This page contains information on the Research Project TIN2007-65533 "Super-resolución bayesiana de imágenes aplicada a vigilancia y seguridad", funded by the Ministerio de Educación y Ciencia de España from 2007 to 2010 with a budget of € 99,200.00.
The research team consists of 6 doctors and a graduate from the University of Granada with extensive experience in project theme.
This page will provide information on the project results and publications that derived from it.
If you are interested in using the software developed for the project please check this page.
The aim of the project is to obtain spatial high resolution images from one or a set of observed low resolution images which share the following characteristics: the blurring process of the observed images is not known and the objects of interest in those images belong to restricted domains.
The above described problem appears in many real situations like:
- Images captured by surveillance cameras. The goal is to improve the quality of, for instance, faces, registration plates, text and particular objects that may appear in the images.

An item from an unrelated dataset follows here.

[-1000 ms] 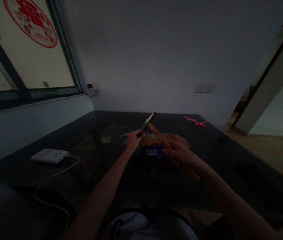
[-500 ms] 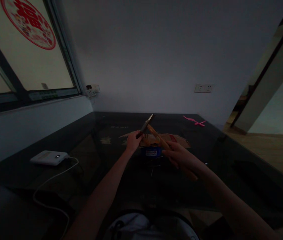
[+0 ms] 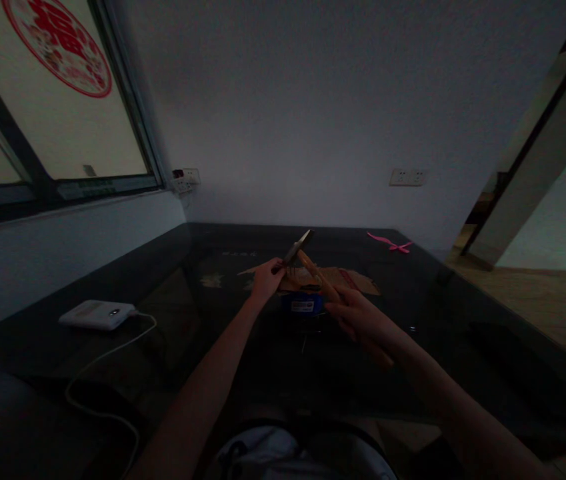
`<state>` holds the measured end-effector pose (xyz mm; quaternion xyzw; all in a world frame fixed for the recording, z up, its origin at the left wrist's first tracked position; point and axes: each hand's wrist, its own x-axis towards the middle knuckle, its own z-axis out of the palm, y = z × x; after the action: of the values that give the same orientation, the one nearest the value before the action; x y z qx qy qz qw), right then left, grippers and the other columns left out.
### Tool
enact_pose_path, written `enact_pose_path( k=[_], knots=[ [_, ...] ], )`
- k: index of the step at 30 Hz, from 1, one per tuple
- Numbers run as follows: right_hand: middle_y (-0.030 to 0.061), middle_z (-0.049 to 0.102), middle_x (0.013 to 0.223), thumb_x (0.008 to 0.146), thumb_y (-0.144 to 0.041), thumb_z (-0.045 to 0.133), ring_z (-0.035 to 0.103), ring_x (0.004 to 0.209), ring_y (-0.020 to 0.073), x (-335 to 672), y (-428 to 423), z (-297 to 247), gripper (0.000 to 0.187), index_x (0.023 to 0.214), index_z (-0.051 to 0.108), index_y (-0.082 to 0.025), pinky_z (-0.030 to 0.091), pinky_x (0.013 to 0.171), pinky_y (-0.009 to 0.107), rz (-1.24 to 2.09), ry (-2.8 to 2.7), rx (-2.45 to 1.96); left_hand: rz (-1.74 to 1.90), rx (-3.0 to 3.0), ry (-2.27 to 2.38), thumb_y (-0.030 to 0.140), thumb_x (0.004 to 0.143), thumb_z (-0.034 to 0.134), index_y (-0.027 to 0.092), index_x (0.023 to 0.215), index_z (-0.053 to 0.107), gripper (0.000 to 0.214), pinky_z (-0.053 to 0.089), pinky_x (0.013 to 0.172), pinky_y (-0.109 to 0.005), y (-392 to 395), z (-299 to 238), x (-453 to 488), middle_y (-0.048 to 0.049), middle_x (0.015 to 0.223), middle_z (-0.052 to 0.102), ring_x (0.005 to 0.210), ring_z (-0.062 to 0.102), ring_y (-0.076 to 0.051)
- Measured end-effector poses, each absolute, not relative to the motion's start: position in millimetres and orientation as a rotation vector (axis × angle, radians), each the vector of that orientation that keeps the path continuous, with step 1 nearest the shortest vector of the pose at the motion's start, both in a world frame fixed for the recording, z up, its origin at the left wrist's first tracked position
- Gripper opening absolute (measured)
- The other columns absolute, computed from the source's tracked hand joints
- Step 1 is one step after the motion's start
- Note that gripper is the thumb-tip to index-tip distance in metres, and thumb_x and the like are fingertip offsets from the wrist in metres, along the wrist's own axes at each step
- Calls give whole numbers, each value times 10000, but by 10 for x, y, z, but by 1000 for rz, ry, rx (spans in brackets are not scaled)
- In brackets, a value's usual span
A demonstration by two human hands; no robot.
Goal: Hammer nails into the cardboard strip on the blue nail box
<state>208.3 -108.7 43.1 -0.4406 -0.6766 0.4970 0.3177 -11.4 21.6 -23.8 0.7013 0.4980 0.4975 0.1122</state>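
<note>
My left hand (image 3: 267, 281) is closed on a dark, knife-like tool (image 3: 297, 248), which slants up and away with a pale glint near its tip. A long brown wooden stick (image 3: 319, 275) runs through the closed fingers of my right hand (image 3: 360, 312). Its far end meets or nearly meets the tool's side; in the dim light I cannot tell if they touch. Below both hands a piece of torn brown cardboard (image 3: 363, 283) lies on the dark table (image 3: 243, 360). In front of it sits a blue container (image 3: 303, 305) with a white label.
On the left lies a white power bank (image 3: 99, 315) with a white cable (image 3: 107, 349) trailing off the near edge. A pink strap-like item (image 3: 390, 243) is at the far right. Thin shiny bits (image 3: 304, 343) lie near the blue container. A wall (image 3: 287, 133) closes the far side.
The knife-like tool and the far end of the stick have shifted very slightly to the right. Both hands keep their hold and nearly the same place.
</note>
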Motion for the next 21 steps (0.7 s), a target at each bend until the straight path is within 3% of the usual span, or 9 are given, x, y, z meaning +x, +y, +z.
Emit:
enact_pose_path(
  k=[21],
  knots=[
    [-119,400,455,748,-322,517,337,285,47,2083,-1119,469,291,980,457,-159,291,278,169,1312,-1794,-1159,1397,2119,1565,245,795,495,194,876,593,137,440,636,-229,162,-173,-80,-16,776,664,712,622,-148]
  ],
)
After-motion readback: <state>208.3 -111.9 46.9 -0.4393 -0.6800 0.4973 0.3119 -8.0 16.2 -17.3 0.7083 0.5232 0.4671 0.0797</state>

- Images of means of transport: cars, military vehicles, aircrafts, ships, installations. The goal is to improve the visual quality of the objects of interest in those images for recognition or classification purposes.
To tackle the above problem we use the Bayesian paradigm:
- First, we model our prior information on the motion (if any) between images, the high resolution image and the blurring function or functions using prior probability distributions on these unknown variables and formulate the observation process using conditional probabilities. We will analyze and develop new blurring, motion and image models. For the image models, we will distinguish between general models and those based on learning the prior image distribution using examples from similar images.
- Once the Bayesian modelling has been completed, we will approximate the posterior distribution of the unknown variables given the observations using variational approximations of those distributions based on the Kullback-Leibler divergence measure. These approximations will allow us to obtain not only point estimates of the unknown variables in our problem: image, motion (if it exists) and blurring function or functions but also to simulate those distributions in order to analyse, for instance, different possible reconstructions of the objects of interest in the images.
The super-resolution methods to be developed will be integrated in a software application to be downloaded from the project web site which can be used to improve the quality of the observed images.
- Introduce, into the modeling of the super-resolution from low resolution image sequences, the blurring function of the procedure, a function that is unknown in real problems.
- Study image models, both general and aimed at improving the images of concrete objects, e.g. faces, license plates, text, cars, military vehicles, aircraft, ships and installations that appear in images of surveillance and security.
- Jointly address the estimation of the image, the displacement vectors and the blurring function or functions under the Bayesian problem formulation.
- Get into the estimation process, in addition to point estimates of the image, motion and blurring function, probability distributions of these estimators that allow their simulation.
- Deploy in a friendly graphical user interface based on Matlab® all algorithms that are developed in the project so they can be used by researchers and companies. Apply the results to real images provided by the companies interested in the project.
The project has produced results in different aspects:
- Modelling the image super-resolution using Bayesian models and inference. Those models and inference has been scientifically contrasted in the project publications.
- A software application implementing the best SR methods developed for the project has been placed at disposal for the scientific and reserach comunity.
- This website has been developed to disseminate the results of the project.